I have a precarious relationship with hunger as a physiological and mental phenomenon. Because of my past experience with and ongoing feelings around hunger, I live my life in such a way to avoid encountering this sensation. Hunger creates tremendous panic in me. It’s the harbinger of certain and impending loss of safety, stability, and control.
I developed anorexia in high school – by accident. I participated in team and club athletics, and constantly sought ways to improve my performance. My focus narrowed in on nutrition as a tool for manipulating my body’s ability and capacity for precision. This escalated to the level of obsession, and subsequently became a full-blown eating disorder. From that point, I struggled with eating disorders in various forms for over a decade. I was afraid of my body and its signals; I stopped trusting my own biology.
Thankfully, I no longer struggle with any of this. I have a healthy and positive relationship with food and my body. That being said, I’ve noticed that I carry some mental and emotional vestiges of my disordered eating days. As I recovered, I learned to eat with rigid regularity to avoid falling into dangerous patterns and relapsing. In doing so, I never learned to sit with hunger. I never learned to experience it in a “normal” way. I still eat this way – constantly, with no consideration towards hunger or its signals (or, frankly, the lack thereof). From the moment I wake up, to the literal moment I fall asleep, I am either: eating, just ate, or am about to eat. I eat every hour or so, sometimes with one snack bleeding into the next. I don’t eat “meals;” I intake a steady stream of food all day. I always have snacks with me (which is also partially due to a severe autoimmune reaction I have when I ingest certain foods, making planning ahead a necessity in order to avoid being stranded without options). I never go to sleep without food in my stomach.
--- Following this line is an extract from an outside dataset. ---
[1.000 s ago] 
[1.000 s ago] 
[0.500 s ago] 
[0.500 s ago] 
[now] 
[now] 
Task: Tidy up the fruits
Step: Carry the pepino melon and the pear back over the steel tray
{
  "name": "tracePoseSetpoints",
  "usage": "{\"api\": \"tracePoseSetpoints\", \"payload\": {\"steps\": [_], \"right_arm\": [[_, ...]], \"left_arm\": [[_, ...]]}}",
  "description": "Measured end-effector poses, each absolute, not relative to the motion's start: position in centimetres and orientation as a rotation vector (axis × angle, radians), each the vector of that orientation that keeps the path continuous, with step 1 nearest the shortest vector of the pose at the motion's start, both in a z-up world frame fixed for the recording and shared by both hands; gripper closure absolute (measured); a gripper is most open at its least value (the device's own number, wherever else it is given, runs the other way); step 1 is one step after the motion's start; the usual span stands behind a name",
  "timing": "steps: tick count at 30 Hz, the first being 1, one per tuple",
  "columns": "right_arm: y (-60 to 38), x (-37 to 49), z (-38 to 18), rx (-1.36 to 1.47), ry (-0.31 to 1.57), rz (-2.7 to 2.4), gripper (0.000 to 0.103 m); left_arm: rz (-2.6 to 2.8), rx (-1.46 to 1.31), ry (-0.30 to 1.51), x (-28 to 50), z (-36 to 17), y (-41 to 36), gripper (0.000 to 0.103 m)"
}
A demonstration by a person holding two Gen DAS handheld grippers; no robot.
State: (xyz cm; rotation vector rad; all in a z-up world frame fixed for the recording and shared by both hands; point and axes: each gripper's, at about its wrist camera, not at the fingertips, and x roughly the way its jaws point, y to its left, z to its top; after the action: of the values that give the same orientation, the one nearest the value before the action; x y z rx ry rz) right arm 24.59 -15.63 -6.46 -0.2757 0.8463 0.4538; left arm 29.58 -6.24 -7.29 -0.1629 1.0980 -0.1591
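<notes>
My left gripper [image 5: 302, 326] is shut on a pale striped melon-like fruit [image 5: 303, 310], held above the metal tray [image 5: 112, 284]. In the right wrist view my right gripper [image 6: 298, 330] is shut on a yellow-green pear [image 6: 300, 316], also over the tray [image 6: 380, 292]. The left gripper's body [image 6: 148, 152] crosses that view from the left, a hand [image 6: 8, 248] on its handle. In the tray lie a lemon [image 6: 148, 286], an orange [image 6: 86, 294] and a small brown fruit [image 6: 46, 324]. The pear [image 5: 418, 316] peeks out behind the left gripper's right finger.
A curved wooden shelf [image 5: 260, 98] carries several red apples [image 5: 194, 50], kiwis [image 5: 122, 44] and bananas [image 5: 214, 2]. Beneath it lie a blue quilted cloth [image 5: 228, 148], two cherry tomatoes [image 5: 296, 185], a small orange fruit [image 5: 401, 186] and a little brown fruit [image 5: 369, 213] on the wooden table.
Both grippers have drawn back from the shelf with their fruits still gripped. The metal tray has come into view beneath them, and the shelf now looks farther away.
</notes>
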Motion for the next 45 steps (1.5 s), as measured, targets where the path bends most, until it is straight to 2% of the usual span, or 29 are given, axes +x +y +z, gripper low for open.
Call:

Hunger terrifies me.
Because of my struggles, I associate hunger with desperation, self-hate, self-harm, fear, loss of control, and feeling unsafe in my skin. I eat when I’m not hungry, because I never allow myself to become hungry. Hunger is the monster under my bed. I have been subtly aware of my relationship with hunger for some time, but this week’s contemplative practice ushered these thoughts and feelings to the center of my consciousness. Despite the prompt suggesting that we perform the practice while feeling hungry, I was not. In fact, I was eating at the time; it seemed more fitting.